Is he a car? Is he a train? One thing the East London spray-canister assailant knows for sure is that he quite frankly, really doesn't like capitalism. Starting off at Leytonstone, he made his way centrewards to Shoreditch and even the Houses of Parliament in the hope the tourist-begot foot traffic will generate the attention he's after. His path is marked with stencils of well-known consumer products, characters and logos against those of political leaders stressing on the gluttonous, consumerism-driven society and the government's exploitation of it.

With works selling for hundreds of pounds, Cartrain gained his notoriety through the skull/pencil scandal with Damien Hirst's ego. After being sued for using Damien's diamond scull in his 'For the Love Of God' collage, he fought back and called him out on being nothing but a commercial money-making machine by taking hostage his cherished £500,000 pencils residing in Tate Britain. That was not the first time this Robin Hood of street art brought to light profiteering laziness masked by the widely-accepted ambiguity of modern art - he put up a cardboard box at Tate Modern in 2008 and superglued a 'Nike' plate in the British Museum in 2006, both of which went unnoticed for hours. And after all that, this year he finally got the chance to host his own exhibition at the Graffik gallery in May. 
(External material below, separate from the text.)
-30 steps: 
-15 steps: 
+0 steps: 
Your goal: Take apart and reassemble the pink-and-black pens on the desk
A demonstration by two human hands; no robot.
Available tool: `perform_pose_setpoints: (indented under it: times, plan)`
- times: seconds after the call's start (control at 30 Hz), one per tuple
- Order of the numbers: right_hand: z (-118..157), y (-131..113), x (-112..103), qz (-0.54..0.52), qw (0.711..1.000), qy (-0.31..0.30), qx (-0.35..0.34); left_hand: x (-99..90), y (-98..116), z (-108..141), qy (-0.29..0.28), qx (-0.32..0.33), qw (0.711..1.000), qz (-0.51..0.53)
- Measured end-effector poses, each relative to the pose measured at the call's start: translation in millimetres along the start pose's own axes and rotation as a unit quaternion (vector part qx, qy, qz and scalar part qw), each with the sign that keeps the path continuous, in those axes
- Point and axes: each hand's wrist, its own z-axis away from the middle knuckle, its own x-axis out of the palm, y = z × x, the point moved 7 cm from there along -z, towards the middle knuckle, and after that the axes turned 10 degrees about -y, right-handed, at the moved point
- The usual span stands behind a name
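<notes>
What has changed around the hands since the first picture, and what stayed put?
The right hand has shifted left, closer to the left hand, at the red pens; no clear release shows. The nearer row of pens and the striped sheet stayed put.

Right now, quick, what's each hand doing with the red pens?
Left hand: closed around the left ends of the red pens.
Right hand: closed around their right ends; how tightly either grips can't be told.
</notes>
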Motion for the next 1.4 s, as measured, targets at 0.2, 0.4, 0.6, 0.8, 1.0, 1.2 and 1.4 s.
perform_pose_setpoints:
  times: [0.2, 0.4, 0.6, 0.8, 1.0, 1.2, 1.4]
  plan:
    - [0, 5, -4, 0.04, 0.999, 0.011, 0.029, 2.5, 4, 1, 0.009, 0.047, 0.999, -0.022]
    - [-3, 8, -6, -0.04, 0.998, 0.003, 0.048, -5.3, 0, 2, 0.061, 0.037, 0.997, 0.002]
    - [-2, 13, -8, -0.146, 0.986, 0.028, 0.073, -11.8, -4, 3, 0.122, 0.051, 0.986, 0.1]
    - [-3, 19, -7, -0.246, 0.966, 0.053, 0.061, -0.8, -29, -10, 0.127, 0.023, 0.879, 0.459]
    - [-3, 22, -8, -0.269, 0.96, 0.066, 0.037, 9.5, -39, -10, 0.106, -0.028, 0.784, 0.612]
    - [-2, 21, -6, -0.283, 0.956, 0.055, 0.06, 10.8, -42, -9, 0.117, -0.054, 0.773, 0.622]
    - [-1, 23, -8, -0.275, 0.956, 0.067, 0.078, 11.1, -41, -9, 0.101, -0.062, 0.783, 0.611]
Today, he himself capitalises on recognised logos covering his prints that are at once bold and simple, as if they were generated by a graphic designer. The works intend to uncover the hidden cracks within the social order, how we witlessly flock to follow the mainstream and the fact the conglomerates' marketing strings us along like puppets to spend more and more money. Why is it that the poor are working to fill the pockets the rich and are rewarded with horse meat in their burgers and chicken heads in happy meals? These questions raised within his work have been twisted with irony by his move away from producing free public street art to canvas prints the price of which reaches a modest £750. All the pieces sell out instantly - seems that people never got his message of consumerism after all. Cartrain is surely on the road (or tracks) to generating more revenue thanks to the capitalist society he so despises.